I am now going to go back and watch the original trilogy again and see if I do not acquire more love for this “fourquel.” I do not see any reason why I would not go see a fifth if it were ever made. The acting was on par with what you would expect from these actors ad actresses. Shia LeBeouf was a good addition to the cast. Cate Blanchette was a fantastic villain. This movie definitely had the Spielberg feel. I did enjoy myself and this two hour fantasy adventure. Verdict: I highly recommend seeing this in theaters if you are a fan of the franchise, but if you aren’t the home market cannot be that long of a wait in today’s world.
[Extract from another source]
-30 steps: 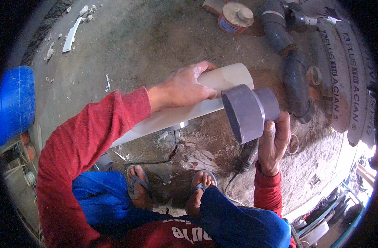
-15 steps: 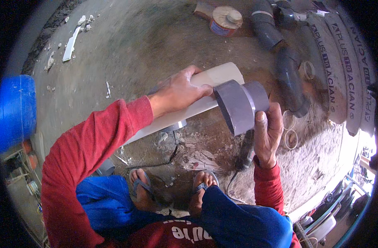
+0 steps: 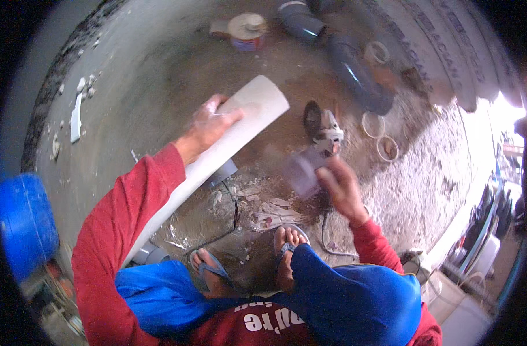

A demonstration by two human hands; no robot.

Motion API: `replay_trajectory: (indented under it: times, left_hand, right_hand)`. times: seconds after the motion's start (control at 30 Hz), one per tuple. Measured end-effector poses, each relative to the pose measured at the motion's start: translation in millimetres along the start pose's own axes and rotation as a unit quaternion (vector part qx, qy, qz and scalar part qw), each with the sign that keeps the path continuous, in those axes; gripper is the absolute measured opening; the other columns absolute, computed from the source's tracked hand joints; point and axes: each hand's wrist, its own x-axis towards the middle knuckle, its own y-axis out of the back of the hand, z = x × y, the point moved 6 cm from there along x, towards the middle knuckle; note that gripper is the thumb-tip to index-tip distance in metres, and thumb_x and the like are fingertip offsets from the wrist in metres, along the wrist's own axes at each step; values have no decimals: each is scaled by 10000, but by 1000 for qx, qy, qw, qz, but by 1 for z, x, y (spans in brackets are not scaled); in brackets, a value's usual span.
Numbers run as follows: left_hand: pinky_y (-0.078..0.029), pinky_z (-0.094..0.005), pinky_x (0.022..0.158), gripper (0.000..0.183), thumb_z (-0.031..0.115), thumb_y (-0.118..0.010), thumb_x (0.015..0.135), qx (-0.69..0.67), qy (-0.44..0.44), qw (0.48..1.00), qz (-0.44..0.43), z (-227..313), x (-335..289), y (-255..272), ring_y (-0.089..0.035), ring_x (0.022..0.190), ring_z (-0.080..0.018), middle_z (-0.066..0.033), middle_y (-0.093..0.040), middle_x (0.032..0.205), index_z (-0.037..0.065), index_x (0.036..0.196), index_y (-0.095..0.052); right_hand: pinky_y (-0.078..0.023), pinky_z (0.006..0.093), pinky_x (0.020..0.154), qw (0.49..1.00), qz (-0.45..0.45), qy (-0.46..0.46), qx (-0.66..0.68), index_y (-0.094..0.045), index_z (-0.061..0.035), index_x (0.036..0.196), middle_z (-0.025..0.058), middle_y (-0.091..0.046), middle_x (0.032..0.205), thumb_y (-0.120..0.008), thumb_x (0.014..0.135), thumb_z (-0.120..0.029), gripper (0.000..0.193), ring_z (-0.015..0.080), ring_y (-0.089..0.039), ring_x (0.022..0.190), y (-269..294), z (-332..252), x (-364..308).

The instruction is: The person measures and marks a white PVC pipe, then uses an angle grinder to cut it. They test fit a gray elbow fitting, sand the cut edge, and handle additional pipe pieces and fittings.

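My left hand grips a long white plastic pipe near its upper end, fingers wrapped over it. From there the pipe slants down and left beneath my left forearm. In my right hand is a grey stepped pipe reducer, smeared by motion and apart from the pipe. Just beyond that hand an angle grinder lies on the ground. A short grey pipe piece sits below the white pipe.
Dark grey pipe fittings lie at the far side, with pale rings near them. A lidded tin stands at the back. Filled sacks line the far right; a blue barrel stands left. A black cord runs near my feet.
The reducer has come away from beside the pipe's end, carried toward me by my right hand. The pipe now slants more steeply, still in my left hand. The angle grinder has come into sight.
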Motion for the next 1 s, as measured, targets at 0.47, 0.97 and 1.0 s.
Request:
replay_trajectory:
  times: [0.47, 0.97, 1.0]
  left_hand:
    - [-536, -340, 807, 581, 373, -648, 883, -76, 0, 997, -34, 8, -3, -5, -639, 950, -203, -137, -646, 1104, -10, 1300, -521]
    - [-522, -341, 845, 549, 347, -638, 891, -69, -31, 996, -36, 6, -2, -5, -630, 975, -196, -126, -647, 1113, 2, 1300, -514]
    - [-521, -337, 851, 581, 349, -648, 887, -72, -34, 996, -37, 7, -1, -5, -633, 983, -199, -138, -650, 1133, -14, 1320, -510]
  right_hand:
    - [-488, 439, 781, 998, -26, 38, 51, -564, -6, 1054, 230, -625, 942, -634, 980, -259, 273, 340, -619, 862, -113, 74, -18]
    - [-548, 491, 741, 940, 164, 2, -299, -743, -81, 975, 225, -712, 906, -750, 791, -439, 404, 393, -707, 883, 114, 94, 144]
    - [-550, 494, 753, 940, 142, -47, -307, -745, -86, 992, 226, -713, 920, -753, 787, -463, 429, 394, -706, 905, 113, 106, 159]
Yet, seeing it loud and large is always a good thing when it comes to action and adventure films.

17 May 2008


I was not aware of how many David Mamet films I have seen. I also was not aware that I have not been disappointed by any of them. Redbelt kept the streak alive. Where this was not as layered as The Spanish Prisoner or as twisting as Heist, Redbelt delivers plenty on both levels. It is also imperative to know that this film is not a martial arts film, but a film about martial arts.

Redbelt opens with Laura Black, played by Emily Mortimer, who is a lawyer, side-swiping a car. It turns out, it is the car owned by Brazilian jiu-jitsu instructor Mike Terry, played by under appreciated Ejiofor Chiwetel. His whole persona and look on life is one of honor and acceptance. He is a character unlike any I have seen in film in a long time. When Laura comes into the dojo to admit and apologize for the accident, she misfires police officer and student of the gym Joe Collins’s gun shooting out the large window front. Max Martini plays Joe, and is from the tv show The Unit, which is produced by David Mamet. This event marks the start of everything else that goes on in the film.

That night, Terry goes to a bar owned by his brother-in-law Billy, played by 300’s Rodrigo Santoro. While in the bar, we meet fictional action star Chet Frank, portrayed by Tim Allen. This role is unlike any other that Tim Allen has played. It has no comedy to it whatsoever. Chet gets into a bar fight and Terry saves him. This scene sets up the rest of the film.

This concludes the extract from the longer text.